Мы живем рядом

22
18
20
22
24
26
28
30

И хотя он кричал сильным голосом, но река заглушала его крик. И напрасно он кричал снова:

— Пожалейте меня! Не пойте, не танцуйте, прошу вас!

Никто на том берегу, даже слыша крик, не мог бы разобрать, что кричит человек. И только скалы за его спиной отзывались, повторяя его голос, искажая его как нарочно, как будто издевались над его отчаянием.

И он понял, что он один среди ночи на скале над дикой рекой и что темнота вокруг пялит на него черные глаза и смеется над его жалким криком. Он видел в этой тьме, там, где висела в воздухе козья тропинка, самые угрюмые лица ночных духов и среди них желтое, злое, перекошенное лицо субадора, пославшего его в эту пещеру демонов. Им овладели страшная ярость, злоба и страх. Ему показалось, что все эти чудовища лезут на скалу за ним и сейчас прыгнут на него.

Тогда он начал стрелять в эту тьму. Посылая выстрел за выстрелом, он приходил в себя все больше. И когда расстрелял всю обойму, ему стало почти спокойно, но он уже не смотрел на другой берег и был так взволнован, что не мог бы сказать, поют ли там еще, или уже давно перестали. Он плакал от тоски и злости неизвестно на кого, от обиды за свою потерянную молодость.

Он не знал, сколько прошло времени, когда ему послышался далекий конский топот.

Потом еще шли минуты, он перезарядил карабин и стал у края площадки.

Кто-то, роняя камни, карабкался по тропинке. Но Худроут уже знал, что это не демоны, а люди. Он слышал знакомые голоса, в темноте перекликавшиеся у скалы.

Потом люди появились как-то сразу, и впереди них стоял субадор. Увидев Худроута, он осветил его фонариком с ног до головы и спросил раздраженным и взволнованным голосом:

— Почему ты поднял тревогу? Почему ты стрелял?

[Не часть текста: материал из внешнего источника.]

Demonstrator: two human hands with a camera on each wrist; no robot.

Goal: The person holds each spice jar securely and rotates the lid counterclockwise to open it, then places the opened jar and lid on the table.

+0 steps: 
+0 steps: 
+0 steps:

И злым и тоже взволнованным голосом Худроут, ненавидя его и не скрывая этого, сказал:

— Не я стрелял, горе мое стреляло!

И к его удивлению, субадор не ударил его, не набросился с руганью. Он был сам не очень храбр в этой непонятной тьме, в этом диком месте. Он только отступил от края площадки, и хрипло сказал:

— Ух, эти мне кугистанцы! Все они разбойники и воры!

В ущелье

— Вера Антоновна, все в порядке, начальство разрешило. Собирайтесь, через полчаса выезжаем, — сказал Сивачев Вере Антоновне, сидевшей около старого-престарого чинара на посольском дворе ранним кабульским утром и смотревшей, как две неизвестные ей птицы бегали по его могучим ветвям.

— Я уже давно готова, — отвечала она, — еще с вечера собралась. Могу хоть сейчас.

— Сейчас рано, — засмеялся Сивачев, — мы с Кузьмой Прокофьевичем машину посмотреть должны, как там все уложено. Груз деликатный... побьется еще в дороге.

Груз действительно требовал особого внимания. Тогда не было еще воздушного сообщения Кабул — Индия. А между тем при всех природных богатствах этой замечательной страны иные вещи нужно было доставлять в Дели прямо из Москвы через Кабул, потому что в Индии нельзя достать ни черной, ни красной икры, ни нашей копченой рыбы, ни балыка, ни семги, ни папирос, ни наших вин, ни нашей водки, ни нашего коньяка.

Все эти папиросы, бутылки, коробки с икрой, доставленные самолетом из Москвы, упаковывались в Кабуле и на легковой машине доставлялись через Хайберский проход в Пешавар, оттуда в Лахор и там, в Лахоре, перегружались на самолет, который через полтора — два часа доставлял их в Дели. Другого пути не было. Очередная машина собиралась сейчас из Кабула в далекий пробег по горам и долинам, через перевалы и реки Загиндукушской стороны.